• **PROBLEM DESCRIPTION**:
Reproduce the records below exactly from their first line through the line containing "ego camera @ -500", omitting all pictures.
[Opening DATA SHOWN section]
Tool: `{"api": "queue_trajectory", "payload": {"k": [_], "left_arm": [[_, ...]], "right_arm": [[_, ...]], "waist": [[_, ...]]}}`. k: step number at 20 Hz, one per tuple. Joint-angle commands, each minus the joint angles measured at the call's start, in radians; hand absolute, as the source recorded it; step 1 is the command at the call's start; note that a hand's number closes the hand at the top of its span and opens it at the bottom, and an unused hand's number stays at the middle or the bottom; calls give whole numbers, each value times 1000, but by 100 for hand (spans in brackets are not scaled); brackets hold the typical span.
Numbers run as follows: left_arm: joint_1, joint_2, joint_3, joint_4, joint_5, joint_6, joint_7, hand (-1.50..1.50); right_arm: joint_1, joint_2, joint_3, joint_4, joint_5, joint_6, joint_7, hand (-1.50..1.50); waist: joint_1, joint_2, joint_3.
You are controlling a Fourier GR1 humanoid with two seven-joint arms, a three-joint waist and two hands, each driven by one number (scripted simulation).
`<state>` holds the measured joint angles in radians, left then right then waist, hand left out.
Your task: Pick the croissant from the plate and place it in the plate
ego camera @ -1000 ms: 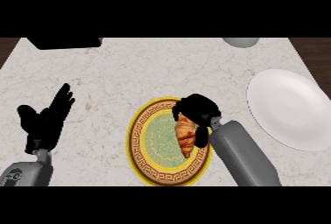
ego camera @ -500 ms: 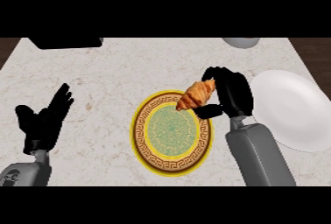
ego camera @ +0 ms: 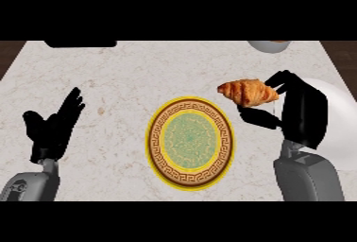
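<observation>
Head view shows no readable writing; only a Greek-key band rings the yellow plate (ego camera: pixel 190 142) at the counter's (ego camera: pixel 140 71) middle. The right hand (ego camera: pixel 296 111) pinches the croissant (ego camera: pixel 248 91) between curled fingers and thumb, up off the yellow plate and just left of the white plate (ego camera: pixel 342 127) at the right edge. Half a second ago the croissant hung nearer the yellow rim. The left hand (ego camera: pixel 52 130) rests spread, fingers up, at the left. Bare marble lies between plates.

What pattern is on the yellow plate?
Green centre, brown key-pattern band, yellow rim on the plate; head view.
</observation>
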<state>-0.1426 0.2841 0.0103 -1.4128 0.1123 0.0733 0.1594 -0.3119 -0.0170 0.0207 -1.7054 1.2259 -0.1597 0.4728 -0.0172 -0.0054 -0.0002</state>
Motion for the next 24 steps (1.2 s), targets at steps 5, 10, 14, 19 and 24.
{"api": "queue_trajectory", "payload": {"k": [5, 10, 14, 19, 24], "left_arm": [[-42, 1, 24, 24, 4, -31, 26, 0], [-36, -46, 13, 17, -31, -2, 8, 0], [-12, 4, 41, -8, -10, -59, 5, 0], [-39, -5, 42, 5, -23, -42, 20, 0], [-38, -97, -21, 19, -89, 29, 15, 0]], "right_arm": [[40, -151, -254, 1, -210, -8, -74, 150], [36, -241, -357, 101, -318, -19, -156, 150], [40, -293, -382, 348, -298, -82, -269, 150], [47, -334, -469, 481, -493, 46, -361, 150], [17, -400, -467, 655, -545, 104, -537, -150]], "waist": [[13, 6, 1], [16, 6, 0], [25, 8, 1], [21, 7, 2], [21, 8, 1]]}}
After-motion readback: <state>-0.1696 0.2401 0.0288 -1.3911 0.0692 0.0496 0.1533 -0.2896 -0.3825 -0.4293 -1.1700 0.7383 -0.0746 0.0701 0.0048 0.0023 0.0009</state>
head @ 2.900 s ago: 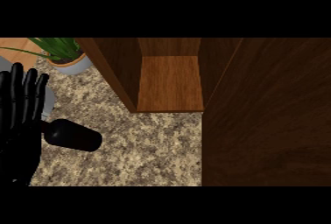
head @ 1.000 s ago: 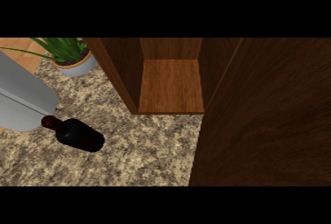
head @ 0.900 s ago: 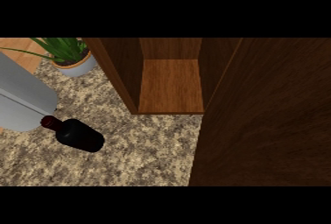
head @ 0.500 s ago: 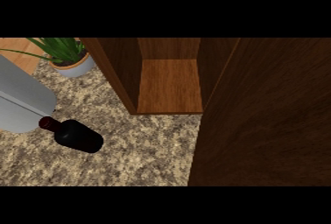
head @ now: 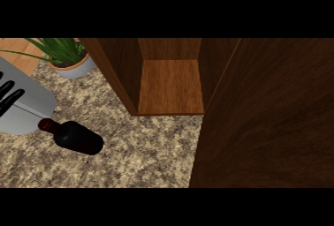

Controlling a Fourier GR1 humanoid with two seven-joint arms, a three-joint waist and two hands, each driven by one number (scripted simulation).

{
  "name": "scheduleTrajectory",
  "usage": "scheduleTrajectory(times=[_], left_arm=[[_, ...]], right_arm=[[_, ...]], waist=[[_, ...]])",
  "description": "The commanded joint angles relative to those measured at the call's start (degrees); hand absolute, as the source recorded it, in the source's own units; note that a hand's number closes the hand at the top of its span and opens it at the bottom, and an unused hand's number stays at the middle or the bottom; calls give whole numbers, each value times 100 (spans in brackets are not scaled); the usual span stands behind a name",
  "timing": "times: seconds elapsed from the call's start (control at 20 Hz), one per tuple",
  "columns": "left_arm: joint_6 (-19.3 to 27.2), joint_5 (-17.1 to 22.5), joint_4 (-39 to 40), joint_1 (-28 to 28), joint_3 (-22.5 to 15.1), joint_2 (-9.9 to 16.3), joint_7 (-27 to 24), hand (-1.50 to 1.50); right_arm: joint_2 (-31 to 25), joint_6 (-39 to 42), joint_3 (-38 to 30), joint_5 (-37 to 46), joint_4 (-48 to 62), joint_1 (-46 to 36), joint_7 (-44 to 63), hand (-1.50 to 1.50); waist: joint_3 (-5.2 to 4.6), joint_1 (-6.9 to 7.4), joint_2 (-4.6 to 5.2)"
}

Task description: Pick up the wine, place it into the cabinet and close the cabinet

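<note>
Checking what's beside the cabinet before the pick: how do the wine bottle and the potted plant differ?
The wine bottle is dark, nearly black with a reddish top; the potted plant has green leaves in a pale pot. The bottle stands beside the grey forearm, near the left hand; the plant sits farther back, by the cabinet wall. Both rest on the speckled counter, outside the open cabinet.

The counter [head: 130,163] is speckled tan, brown and cream stone. The wine bottle [head: 77,137] is nearly black with a dark red mouth. The cabinet [head: 171,84] is reddish-brown wood with streaked grain, its door [head: 267,123] darker. The plant [head: 60,47] is green, its pot [head: 73,69] pale grey. The forearm [head: 26,103] is light grey with black fingers [head: 8,95].
</note>
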Motion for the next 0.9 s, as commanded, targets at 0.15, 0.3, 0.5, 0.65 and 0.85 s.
scheduleTrajectory(times=[0.15,0.3,0.5,0.65,0.85], left_arm=[[-515,-745,489,164,9,-347,-462,-150],[-584,-1417,782,-32,-17,-641,-896,-150],[-961,-1603,1583,-197,337,-331,-1186,-150],[-1184,-2365,1976,-179,351,-675,-1861,-150],[-1348,-2810,2273,-117,281,-777,-2229,-150]], right_arm=[[-155,-356,393,980,-898,18,487,-150],[-193,-477,292,910,-999,-377,812,-150],[-615,-350,78,513,-1385,-13,751,-150],[-692,-340,-64,395,-1237,-57,579,-150],[-612,-599,263,696,-1285,-303,842,-150]], waist=[[-1,52,-8],[-9,26,-4],[-2,-33,0],[-2,-24,13],[-6,5,-1]])
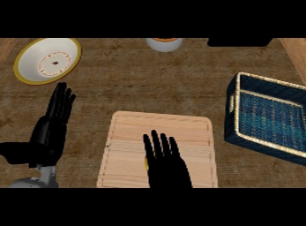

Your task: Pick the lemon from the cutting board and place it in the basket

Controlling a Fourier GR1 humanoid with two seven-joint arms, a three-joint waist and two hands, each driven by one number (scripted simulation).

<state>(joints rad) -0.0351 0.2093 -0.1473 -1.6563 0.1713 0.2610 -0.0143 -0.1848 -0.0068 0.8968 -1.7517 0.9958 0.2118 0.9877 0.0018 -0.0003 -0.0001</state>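
Hovering flat-fingered over the board [158,148], the right hand [165,161] hides the lemon [147,162]; next it must curl around it.

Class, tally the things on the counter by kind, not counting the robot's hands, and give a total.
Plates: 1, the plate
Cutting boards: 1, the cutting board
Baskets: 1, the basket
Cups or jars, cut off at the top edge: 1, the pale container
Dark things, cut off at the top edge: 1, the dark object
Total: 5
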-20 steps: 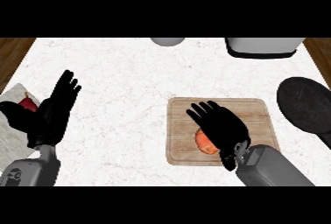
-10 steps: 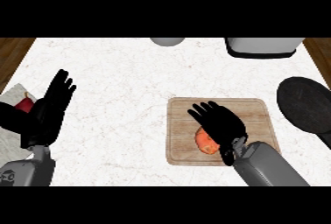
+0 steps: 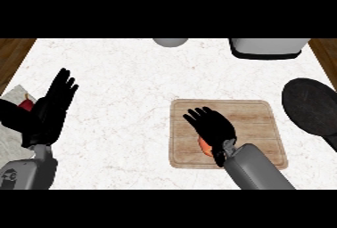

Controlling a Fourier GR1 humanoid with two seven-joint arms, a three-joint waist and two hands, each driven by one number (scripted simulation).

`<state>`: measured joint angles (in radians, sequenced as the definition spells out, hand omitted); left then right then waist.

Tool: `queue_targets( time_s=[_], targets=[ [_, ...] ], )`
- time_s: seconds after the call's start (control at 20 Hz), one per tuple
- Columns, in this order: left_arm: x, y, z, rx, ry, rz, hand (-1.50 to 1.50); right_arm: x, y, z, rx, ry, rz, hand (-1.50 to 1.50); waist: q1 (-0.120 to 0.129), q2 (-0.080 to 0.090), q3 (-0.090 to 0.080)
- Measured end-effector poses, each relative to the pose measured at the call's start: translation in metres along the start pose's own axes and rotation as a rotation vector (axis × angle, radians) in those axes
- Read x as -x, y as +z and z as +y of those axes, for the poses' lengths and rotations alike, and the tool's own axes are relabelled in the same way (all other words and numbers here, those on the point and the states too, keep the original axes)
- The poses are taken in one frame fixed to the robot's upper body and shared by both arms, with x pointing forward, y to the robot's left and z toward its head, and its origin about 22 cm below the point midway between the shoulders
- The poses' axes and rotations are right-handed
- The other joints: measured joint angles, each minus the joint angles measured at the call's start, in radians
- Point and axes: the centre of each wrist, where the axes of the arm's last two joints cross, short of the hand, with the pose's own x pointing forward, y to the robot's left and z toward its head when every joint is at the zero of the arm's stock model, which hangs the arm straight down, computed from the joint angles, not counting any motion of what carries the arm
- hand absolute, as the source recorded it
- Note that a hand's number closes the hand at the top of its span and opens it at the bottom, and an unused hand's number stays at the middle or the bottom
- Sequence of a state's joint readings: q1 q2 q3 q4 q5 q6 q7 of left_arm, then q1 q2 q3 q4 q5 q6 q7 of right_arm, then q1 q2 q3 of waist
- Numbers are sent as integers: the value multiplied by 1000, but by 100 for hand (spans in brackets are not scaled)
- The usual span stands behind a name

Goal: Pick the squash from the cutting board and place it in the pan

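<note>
An orange squash (image 3: 205, 146) lies on the wooden cutting board (image 3: 253, 120), and only a sliver of it shows under my right hand (image 3: 214, 128). That hand hovers over the squash with fingers spread and straight, pointing up and left. The dark round pan (image 3: 312, 106) sits at the right edge of the counter, well apart from the board. My left hand (image 3: 52, 104) rests open at the far left, fingers up.
A grey bowl (image 3: 171, 42) and a white appliance with a dark base (image 3: 266, 48) stand at the back edge. A red item (image 3: 25, 104) on a light cloth (image 3: 12, 136) lies beside my left hand at the left edge.
My right hand has slid down and toward me over the squash, covering more of it. The left hand has shifted slightly.
</note>
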<state>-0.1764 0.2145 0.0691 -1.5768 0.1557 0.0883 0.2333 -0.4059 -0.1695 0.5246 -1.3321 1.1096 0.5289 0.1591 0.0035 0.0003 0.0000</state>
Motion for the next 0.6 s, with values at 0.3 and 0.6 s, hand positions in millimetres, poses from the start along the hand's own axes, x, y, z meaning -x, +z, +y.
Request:
queue_targets(
  time_s=[0.3,0.6],
  targets=[
    [4,-1,-3,4,0,-1,0,4,-13,6,31,26,-68,150,-1,-6,-4],
    [2,1,-5,2,0,3,0,6,-17,12,66,12,-110,150,-2,-10,-6]
  ],
)
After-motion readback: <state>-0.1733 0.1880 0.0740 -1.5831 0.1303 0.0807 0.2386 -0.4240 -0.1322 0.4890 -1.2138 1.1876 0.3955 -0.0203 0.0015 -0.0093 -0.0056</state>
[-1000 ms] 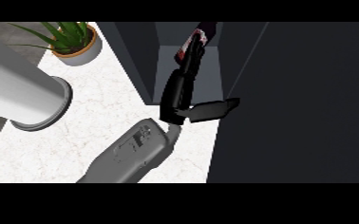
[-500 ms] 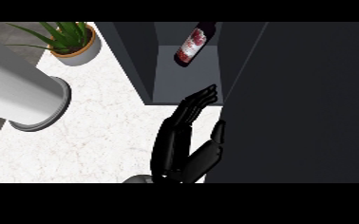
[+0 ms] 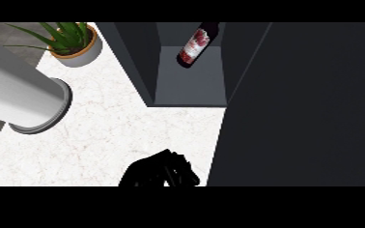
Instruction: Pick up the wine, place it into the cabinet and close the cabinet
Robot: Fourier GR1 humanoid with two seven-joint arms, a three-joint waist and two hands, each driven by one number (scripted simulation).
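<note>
The wine bottle (image 3: 196, 46), dark with a red and white label, stands tilted inside the open dark grey cabinet (image 3: 189, 89), and its neck runs out of the view's top. The cabinet door (image 3: 299, 111) is swung open and fills the right side of the head view. My left hand (image 3: 160, 171) shows low at the bottom edge, well below the bottle and just left of the door's edge. It is open, with relaxed fingers and nothing in it. My right hand is not in sight.
A grey cylindrical canister (image 3: 28, 101) lies at the left on the white marble counter (image 3: 128, 125). At the top left is a potted green plant (image 3: 71, 41). The cabinet's left wall (image 3: 135, 58) borders the counter.
One second ago my left hand held the bottle inside the cabinet. It let go, and it has drawn back down to the view's lower edge. The bottle stays in the cabinet.
</note>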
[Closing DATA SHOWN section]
• **TASK OUTPUT**:
Tool: `{"api": "queue_trajectory", "payload": {"k": [_], "left_arm": [[_, ...]], "right_arm": [[_, ...]], "waist": [[_, ...]]}}`. k: step number at 20 Hz, one per tuple. Joint-angle commands, each minus the joint angles measured at the call's start, in radians; hand absolute, as the source recorded it; step 1 is the command at the call's start; note that a hand's number closes the hand at the top of its span and opens it at the bottom, and an unused hand's number stays at the middle or the bottom; calls give whole numbers, each value times 1000, but by 100 for hand (spans in brackets are not scaled); brackets hold the typical span.
Numbers run as follows: left_arm: joint_1, joint_2, joint_3, joint_4, joint_5, joint_6, joint_7, hand (-1.50..1.50); right_arm: joint_1, joint_2, joint_3, joint_4, joint_5, joint_6, joint_7, hand (-1.50..1.50); waist: joint_1, joint_2, joint_3.
You are controlling a Fourier GR1 humanoid with two seven-joint arms, a three-joint waist and two hands, each driven by one number (scripted simulation).
`<state>` holds the measured joint angles in radians, left then right then waist, hand left out.
Your task: Pick the croissant from the plate and place it in the plate
ego camera @ -1000 ms: 
ego camera @ -500 ms: 

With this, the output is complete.